I don't smile.

The truth hums in my bones, in the way she watches me like an axe waiting to strike, in the way my fingers curl against the chain, though I don't pull.

I have spent years searching for something that has no name.

As she walks beside me, silent, storm-eyed, defiant, I realize this time I don't feel alone.

2

SEREN

The road stretches endlessly, jagged cliffs to one side, a sheer drop into mist-choked ravines on the other. Blackened trees, twisted as if writhing in their final throes, claw toward the sky. No birds. No signs of life beyond the skeletal remains of something too large to be human, ribs jutting from the earth like the spines of a fallen beast.

We ride through a graveyard.

Not of the dead, but of the forsaken.

The naga lord walks ahead, silent, his massive form cutting through the darkness like a blade through silk. He is not a man on horseback, no steed’s hooves to drum against the packed earth. Only the sinuous glide of his tail whispering over stone and the occasional stomp of his feet. A shadow given form.

I am chained to him.

Literally. The thin silver links dangle from my wrists, deceptively delicate. If I tried to break them, I’d find they were anything but. He hasn’t used them to drag me forward, though. Not yet. He doesn’t need to. I walk at his side because running would be foolish. A hunted creature doesn't flee until escape is possible.

I keep my steps light, my pace even. Not submissive. Not hurried. Controlled. The terrain demands careful footing, one misstep and I’d tumble into the ravine below, joining whatever unfortunate souls never made it through this place.
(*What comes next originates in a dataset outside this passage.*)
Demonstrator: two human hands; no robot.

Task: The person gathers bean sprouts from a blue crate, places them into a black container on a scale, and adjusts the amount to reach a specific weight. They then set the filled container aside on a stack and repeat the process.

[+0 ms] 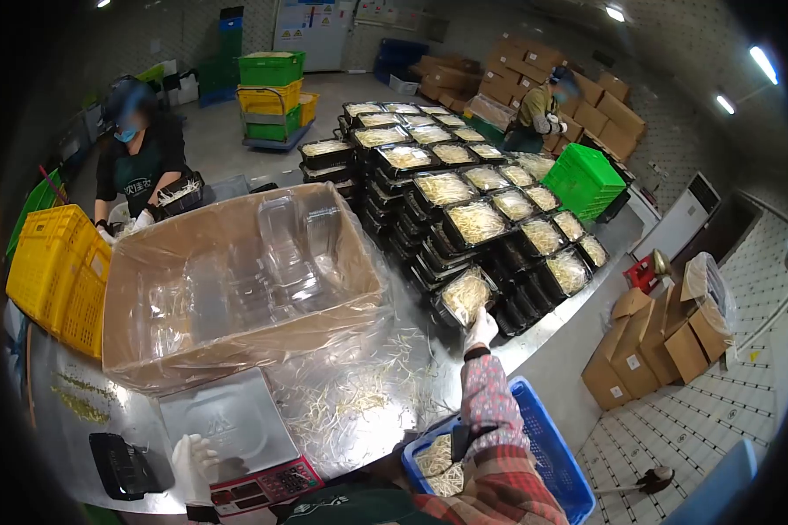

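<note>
My right hand point(481, 332), in a white glove, is closed on the near edge of a black tray of bean sprouts point(466, 296). This tray is at the front of tall stacks of similar filled trays point(477, 222). My left hand point(194, 462), also gloved, is by the left side of a digital scale point(228, 418), fingers apart and holding nothing. The scale has a bare metal plate and a red keypad. Left of that hand lies an empty black tray point(124, 465). Loose bean sprouts point(350, 402) are scattered on the metal table point(403, 350).
A large lined carton point(236, 341) of clear plastic lids stands ahead of me. Yellow crates point(57, 271) are at its left. A blue basket point(547, 437) with sprouts sits by my right arm. One co-worker point(140, 157) handles a tray; another person point(538, 114) stands behind the stacks.
</note>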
I doubt he would stop me.

Not out of cruelty. Out of indifference.

To him, I am a curiosity. A plaything to be studied before being discarded like all the others. I will not be discarded.

"You’re quiet, little mouse," he muses without looking back.

Something sharp digs into my gut, though I refuse to let it show.Little mouse.The nickname slithers over my skin, burrows into my spine, curls into the space where rage festers.

I have been called many things in my life. Property. Pet. Treasure. Slave. But never an animal.

I will not let him make me one.

I let the silence stretch, let him think his words hold no weight. Then, evenly, deliberately, I say, "Seren."

The movement of his tail falters. A fraction of a second, barely noticeable. But I see it.

I press on. "If you must call me something, call me by my name."

He doesn't stop moving, but I feel the change in him, a subtle tightening of his coils, a glimmer of something unreadable in the golden slits of his gaze when he finally glances my way.

"Seren," he repeats, as if testing the word, tasting it on his tongue. Then, "No."

A flick of his tail, too close to my ankle, a warning wrapped in amusement. He enjoys this.

"You will call me Lord Xirath," he commands, as if it is a decree etched in stone. "That is how this works."

I nearly laugh. As if I would ever call him that.

"You paid for my body," I say instead, voice steady. "Not my submission."

His gaze sharpens. "Then I’ll take that as well."

Dangerous. Not the words themselves, but the certainty with which he speaks them. He doesn’t raise his voice. Doesn’t bare his fangs or brandish a weapon. He simply speaks as if this is inevitable, as if I am already unraveling and he is simply waiting for me to see it.